Whilst visiting India recently we travelled to meet the river Ganges at Varanasi, or Benares as it is called by local people. Nothing prepared us for the assault on our senses that this destination would offer. Every evening the ‘giving thanks for the day’ festival is held on the Ghats steps leading down to the legendary river Ganges. Setting off early evening to watch the ceremony, we were swept along the narrow streets of Varanasi, united together with a sea of people surging towards the Ghats. You had to be there to witness it for yourself – the fusion of chaos that you encounter during this passage - vehicle horns tooting and blasting at each other, pedestrians, cows, dogs, bikes and barrows all gridlocked as they tried to traverse the street. The mystical Varanasi atmosphere carrying a curious mixture of Nag Champa, Sandalwood smoke, cooked food, and animal smells.

As we reached the Ghats we could see hundreds of small wooden rowing boats moored ready to navigate along the river transporting their cargo of visitors to watch the thanks giving ceremony from the water.
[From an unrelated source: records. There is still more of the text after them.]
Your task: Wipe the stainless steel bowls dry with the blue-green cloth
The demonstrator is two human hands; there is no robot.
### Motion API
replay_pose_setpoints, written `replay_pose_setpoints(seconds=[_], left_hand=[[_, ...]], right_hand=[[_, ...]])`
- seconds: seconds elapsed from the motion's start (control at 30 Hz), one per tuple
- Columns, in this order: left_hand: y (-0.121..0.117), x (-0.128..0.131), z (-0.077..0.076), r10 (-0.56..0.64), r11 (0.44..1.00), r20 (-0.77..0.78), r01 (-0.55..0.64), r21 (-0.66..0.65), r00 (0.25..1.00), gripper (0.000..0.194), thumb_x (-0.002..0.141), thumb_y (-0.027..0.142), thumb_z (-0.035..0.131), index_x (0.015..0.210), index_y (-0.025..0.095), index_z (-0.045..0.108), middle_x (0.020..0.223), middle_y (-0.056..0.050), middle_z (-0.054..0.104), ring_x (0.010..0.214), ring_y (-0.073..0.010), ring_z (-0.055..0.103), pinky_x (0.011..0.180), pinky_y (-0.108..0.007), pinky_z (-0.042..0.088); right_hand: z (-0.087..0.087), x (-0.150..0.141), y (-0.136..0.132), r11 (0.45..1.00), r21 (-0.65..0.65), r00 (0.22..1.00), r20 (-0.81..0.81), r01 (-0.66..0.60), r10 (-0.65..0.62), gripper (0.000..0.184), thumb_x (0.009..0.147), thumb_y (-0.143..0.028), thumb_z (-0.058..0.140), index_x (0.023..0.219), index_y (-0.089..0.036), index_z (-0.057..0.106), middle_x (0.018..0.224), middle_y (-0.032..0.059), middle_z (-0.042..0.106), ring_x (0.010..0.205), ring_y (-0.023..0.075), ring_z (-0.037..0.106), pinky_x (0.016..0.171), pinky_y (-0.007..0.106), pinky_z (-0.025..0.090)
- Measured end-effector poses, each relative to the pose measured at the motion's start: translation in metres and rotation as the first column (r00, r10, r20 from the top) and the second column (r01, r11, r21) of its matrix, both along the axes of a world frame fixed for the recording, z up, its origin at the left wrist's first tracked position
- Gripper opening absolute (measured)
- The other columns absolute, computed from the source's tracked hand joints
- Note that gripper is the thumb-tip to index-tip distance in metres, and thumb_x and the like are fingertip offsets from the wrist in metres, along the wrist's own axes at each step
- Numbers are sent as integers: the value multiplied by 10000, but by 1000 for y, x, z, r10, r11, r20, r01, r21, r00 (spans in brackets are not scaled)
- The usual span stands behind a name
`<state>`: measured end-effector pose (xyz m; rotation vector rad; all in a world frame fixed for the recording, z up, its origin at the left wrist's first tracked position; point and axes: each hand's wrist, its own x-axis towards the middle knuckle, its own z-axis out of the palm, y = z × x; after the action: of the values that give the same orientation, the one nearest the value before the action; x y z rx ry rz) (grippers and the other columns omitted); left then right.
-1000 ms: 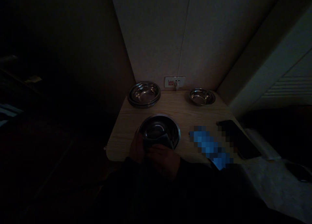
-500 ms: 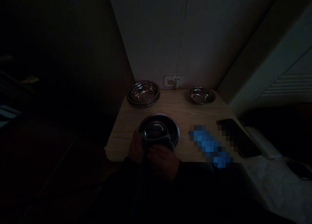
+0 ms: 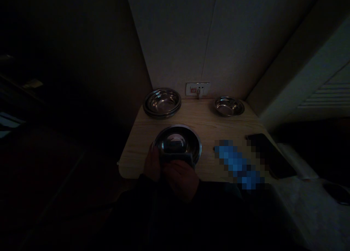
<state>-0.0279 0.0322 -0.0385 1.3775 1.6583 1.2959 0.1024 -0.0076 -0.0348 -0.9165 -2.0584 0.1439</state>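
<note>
A shiny metal bowl (image 3: 175, 130) sits near the front edge of the small wooden table, its opening facing up and toward me. My left hand (image 3: 152, 164) is closed on the bowl's left rim, with the thumb over the edge. A dark cloth (image 3: 180, 157) lies against the near inside of the bowl. My right hand (image 3: 181, 178) is closed over that cloth and presses it there. The lower part of the cloth and the bowl's near rim are hidden by my hands and the dim light.
Several nested metal bowls (image 3: 162, 102) stand at the table's back left. A smaller metal bowl (image 3: 229, 106) is at the back right. A blurred blue object (image 3: 236, 163) and a black phone-like slab (image 3: 270, 155) lie on the right. The wall socket (image 3: 197, 89) holds a plug.
My right hand and the cloth have shifted slightly inside the bowl, and the cloth's upper edge now lies flatter. My left hand keeps its hold on the rim. The view has turned a little.
</note>
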Motion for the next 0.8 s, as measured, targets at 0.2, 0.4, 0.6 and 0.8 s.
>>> replay_pose_setpoints(seconds=[0.2,0.4,0.6,0.8], left_hand=[[-1,3,4,-95,995,14,95,40,995,465,908,422,286,1159,136,554,1180,-114,613,1128,-222,538,987,-359,403],[-1,8,10,-115,993,89,112,41,989,438,911,401,305,1179,155,549,1200,-96,607,1140,-206,534,994,-339,396],[6,15,27,-99,993,129,106,-50,987,434,882,436,337,1038,138,610,1073,-88,659,1022,-209,587,910,-334,444],[16,17,26,-114,982,292,152,-111,950,493,850,518,374,1009,133,639,1055,-73,671,1035,-226,585,964,-369,407]], right_hand=[[10,59,6,986,77,920,377,-148,109,215,921,-158,422,944,-168,636,959,58,705,888,188,607,756,336,468],[11,79,3,981,148,918,392,-125,58,282,938,-138,362,938,-146,644,975,49,705,911,198,603,821,353,452],[7,71,-3,988,135,929,369,-81,25,253,930,-146,395,974,-152,644,1004,66,699,935,200,605,839,367,462],[2,50,-4,984,172,951,310,-51,-5,218,911,-139,439,984,-141,644,997,88,700,934,196,618,807,358,499]])
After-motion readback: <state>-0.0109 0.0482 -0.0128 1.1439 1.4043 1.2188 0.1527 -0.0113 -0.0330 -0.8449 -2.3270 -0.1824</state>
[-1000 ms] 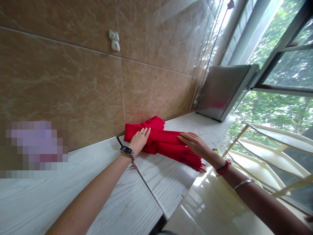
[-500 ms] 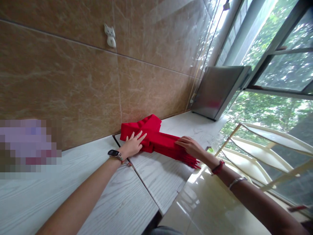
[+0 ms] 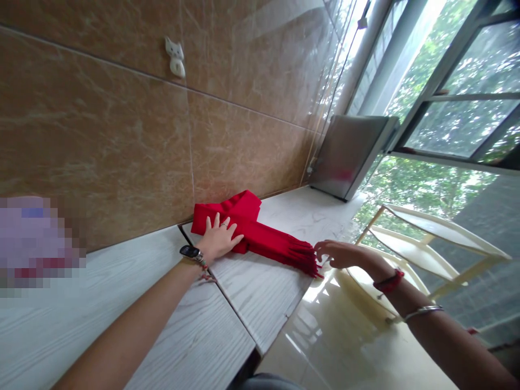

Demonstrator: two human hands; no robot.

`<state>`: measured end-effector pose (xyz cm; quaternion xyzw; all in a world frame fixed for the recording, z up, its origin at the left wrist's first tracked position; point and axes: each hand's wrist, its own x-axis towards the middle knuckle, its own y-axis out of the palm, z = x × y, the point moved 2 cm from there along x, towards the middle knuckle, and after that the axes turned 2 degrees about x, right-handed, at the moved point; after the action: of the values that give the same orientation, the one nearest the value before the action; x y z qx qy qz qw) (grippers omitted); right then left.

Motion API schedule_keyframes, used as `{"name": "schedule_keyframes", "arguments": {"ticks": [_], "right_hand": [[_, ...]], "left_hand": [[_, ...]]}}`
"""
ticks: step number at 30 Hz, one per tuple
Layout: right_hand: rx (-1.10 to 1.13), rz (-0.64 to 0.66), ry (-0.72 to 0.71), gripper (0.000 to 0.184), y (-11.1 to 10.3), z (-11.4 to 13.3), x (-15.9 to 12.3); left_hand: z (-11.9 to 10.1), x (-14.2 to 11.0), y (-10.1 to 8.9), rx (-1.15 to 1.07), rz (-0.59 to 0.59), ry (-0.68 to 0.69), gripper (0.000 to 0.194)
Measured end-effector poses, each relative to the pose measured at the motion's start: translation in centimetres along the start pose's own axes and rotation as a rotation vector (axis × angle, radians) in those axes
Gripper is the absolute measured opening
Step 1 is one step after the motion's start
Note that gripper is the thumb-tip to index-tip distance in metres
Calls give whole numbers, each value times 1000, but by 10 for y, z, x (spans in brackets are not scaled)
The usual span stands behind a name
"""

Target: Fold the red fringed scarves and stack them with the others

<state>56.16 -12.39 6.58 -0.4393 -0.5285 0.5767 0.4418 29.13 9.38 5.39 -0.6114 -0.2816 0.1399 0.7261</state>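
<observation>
A red fringed scarf [image 3: 276, 241] lies folded across the white wood-grain table [image 3: 280, 292], one part crossing over another near the wall. On its folded part my left hand [image 3: 219, 236] rests flat, fingers spread. The scarf's fringe [image 3: 306, 259] points right, toward the table's edge. Just beyond the fringe tips is my right hand [image 3: 335, 253], its fingers loosely bent and a little apart. Whether its fingertips touch the strands I cannot tell.
Brown marbled tiles [image 3: 122, 146] rise behind the table, with a white cat-shaped piece [image 3: 176, 57] on them. A seam splits the tabletop. A small fridge-like metal cabinet [image 3: 349, 154] stands at the far end. A tiered cream rack [image 3: 430, 244] is at the right. A blurred patch covers the left edge.
My right hand has moved right, off the scarf's long strip to beyond the fringe. The strip now lies flatter, with its fringe spread. My left hand stays on the scarf, fingers wider apart.
</observation>
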Motion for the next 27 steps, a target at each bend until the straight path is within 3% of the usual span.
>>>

Our river boat rowed quietly upstream where we saw 24 hour funeral pyres blazing, their ash, eventually deposited into the holy Ganges a process believed by Hindu’s to give them an end to rebirth and instant enlightenment. The bodies bound firstly in white cotton and then in gold cloth are attend to by their families who gently dip them in the river alongside the existing burning pyres, which, are stoked by Domes using long bamboo canes to control the burn. The beautiful and serene scene felt surreal to the westerner unused to such openness as we watched the illuminations from the Ghats spreading its night-light rippling over the river, a few lone candles on flower cushions floated solitarily on the Ganges carrying a prayer for a loved one.

The next morning we rose early to watch the dawn rise over the Ganges. Travelling to the Ghats was much easier at five am although the town was already bustling with life. We reached our boat quickly and we were rowed downstream this time. The rising sun glimmered on the steaming river giving the morning a strange luminosity. As our boat glided quietly past the Ghat’s we witnessed people using the river purposely – a man lathering his body ready to rinse in the river, the Doby Wallers slamming wet clothes against their washing stones, others simply swam and bathed in the cool waters - relief from the Indian heat. On the banks children practised yoga, their instructions blaring from loud speakers on the wall. Siddhu’s, their faces streaked white, their hair dreadlocked practised ritual ceremonies on raised platforms where they rang bells and swung incense burners whilst standing stork-like on one leg, deep in meditation.

I feel so privileged to have had the opportunity to visit Varanasi and to observe the people of Benares celebrating the life flow of the great mother Ganges River.